Since modern techniques and technologies to accelerate or otherwise improve decisions or processes along the value chain are now widely available, it is important to carefully evaluate how advanced analytics can be used within your company in order to keep pace with the competition.

Generally, most companies see advanced and predictive analytics as one of the more important BI trends since 2017. However, there are a few differences in viewpoint across various user and company types.

Best-in-class companies and organizations in North and South America lead the way when it comes to predictive and advanced analytics.

On the other hand, the trend is much less important in telecommunications companies and the German-speaking region of Central Europe.

What 5 benefits predictive analytics important?

Organizations are turning to predictive analytics to help solve difficult problems and uncover new opportunities. Common uses include:

Detecting fraud:

Combining multiple analytics methods can improve pattern detection and prevent criminal behavior. As cybersecurity becomes a growing concern, high-performance behavioral analytics examines all actions on a network in real time to spot abnormalities that may indicate fraud, zero-day vulnerabilities and advanced persistent threats.

Optimizing marketing campaigns:

Predictive analytics are used to determine customer responses or purchases, as well as promote cross-sell opportunities. Predictive models help businesses attract, retain and grow their most profitable customers.

Improving operations:

Many companies use predictive models to forecast inventory and manage resources. Airlines use predictive analytics to set ticket prices. Hotels try to predict the number of guests for any given night to maximize occupancy and increase revenue. Predictive analytics enables organizations to function more efficiently.

Reducing risk:

Credit scores are used to assess a buyer’s likelihood of default for purchases and are a well-known example of predictive analytics. A credit score is a number generated by a predictive model that incorporates all data relevant to a person’s creditworthiness. Other risk-related uses include insurance claims and collections.

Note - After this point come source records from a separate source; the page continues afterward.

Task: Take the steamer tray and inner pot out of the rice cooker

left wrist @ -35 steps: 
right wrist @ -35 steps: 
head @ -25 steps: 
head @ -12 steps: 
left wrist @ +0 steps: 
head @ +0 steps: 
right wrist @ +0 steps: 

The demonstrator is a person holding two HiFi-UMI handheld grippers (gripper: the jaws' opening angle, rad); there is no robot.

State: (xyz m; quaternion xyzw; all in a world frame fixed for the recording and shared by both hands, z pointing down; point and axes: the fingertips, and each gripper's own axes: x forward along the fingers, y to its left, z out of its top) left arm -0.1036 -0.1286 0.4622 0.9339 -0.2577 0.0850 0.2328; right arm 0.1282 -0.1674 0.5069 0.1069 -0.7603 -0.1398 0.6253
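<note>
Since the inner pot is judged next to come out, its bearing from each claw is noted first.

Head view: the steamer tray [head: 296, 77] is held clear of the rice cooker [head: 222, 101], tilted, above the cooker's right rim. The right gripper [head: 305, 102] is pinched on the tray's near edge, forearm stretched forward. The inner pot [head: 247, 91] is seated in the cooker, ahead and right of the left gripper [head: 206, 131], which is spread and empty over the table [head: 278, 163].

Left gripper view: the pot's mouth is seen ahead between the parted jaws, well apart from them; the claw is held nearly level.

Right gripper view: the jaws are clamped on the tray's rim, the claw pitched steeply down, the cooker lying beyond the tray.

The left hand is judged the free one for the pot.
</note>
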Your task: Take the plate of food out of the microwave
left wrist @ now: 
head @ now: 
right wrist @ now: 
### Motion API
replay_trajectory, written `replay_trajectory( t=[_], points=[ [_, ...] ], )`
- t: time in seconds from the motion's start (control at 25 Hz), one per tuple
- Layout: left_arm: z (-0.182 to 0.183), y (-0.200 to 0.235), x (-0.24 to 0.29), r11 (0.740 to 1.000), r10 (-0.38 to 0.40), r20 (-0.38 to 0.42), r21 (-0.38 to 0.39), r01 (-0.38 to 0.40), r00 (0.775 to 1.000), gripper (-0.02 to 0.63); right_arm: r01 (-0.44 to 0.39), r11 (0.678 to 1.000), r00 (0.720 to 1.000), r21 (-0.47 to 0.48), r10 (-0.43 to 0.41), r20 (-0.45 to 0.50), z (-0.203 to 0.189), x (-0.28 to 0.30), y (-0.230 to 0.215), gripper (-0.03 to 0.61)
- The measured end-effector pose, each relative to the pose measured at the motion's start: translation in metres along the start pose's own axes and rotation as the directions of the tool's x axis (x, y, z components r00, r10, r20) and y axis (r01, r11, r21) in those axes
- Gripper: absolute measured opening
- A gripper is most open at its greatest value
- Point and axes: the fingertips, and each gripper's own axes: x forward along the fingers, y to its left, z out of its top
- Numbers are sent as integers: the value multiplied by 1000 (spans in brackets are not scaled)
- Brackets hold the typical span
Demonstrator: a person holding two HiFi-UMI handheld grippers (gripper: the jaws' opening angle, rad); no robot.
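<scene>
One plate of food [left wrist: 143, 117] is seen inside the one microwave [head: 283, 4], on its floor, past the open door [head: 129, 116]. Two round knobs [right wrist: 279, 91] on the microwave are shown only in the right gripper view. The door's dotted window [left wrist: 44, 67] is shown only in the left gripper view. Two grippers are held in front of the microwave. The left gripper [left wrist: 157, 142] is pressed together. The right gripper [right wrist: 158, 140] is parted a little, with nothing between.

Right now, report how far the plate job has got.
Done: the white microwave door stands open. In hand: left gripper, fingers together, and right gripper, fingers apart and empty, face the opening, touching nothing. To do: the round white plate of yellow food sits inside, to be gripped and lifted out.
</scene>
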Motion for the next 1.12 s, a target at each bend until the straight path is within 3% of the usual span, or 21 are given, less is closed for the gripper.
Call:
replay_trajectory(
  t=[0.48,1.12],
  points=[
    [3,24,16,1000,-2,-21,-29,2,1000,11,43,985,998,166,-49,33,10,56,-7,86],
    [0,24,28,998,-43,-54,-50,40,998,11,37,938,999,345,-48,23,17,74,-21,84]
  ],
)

Predictive analytics makes looking into the future more accurate and reliable than previous tools. As such it can help adopters find ways to save and earn money. Retailers often use predictive models to forecast inventory requirements, manage shipping schedules and configure store layouts to maximize sales. Airlines frequently use predictive analytics to set ticket prices reflecting past travel trends. Hotels, restaurants and other hospitality industry players can use the technology to forecast the number of guests on any given night in order to maximize occupancy and revenue.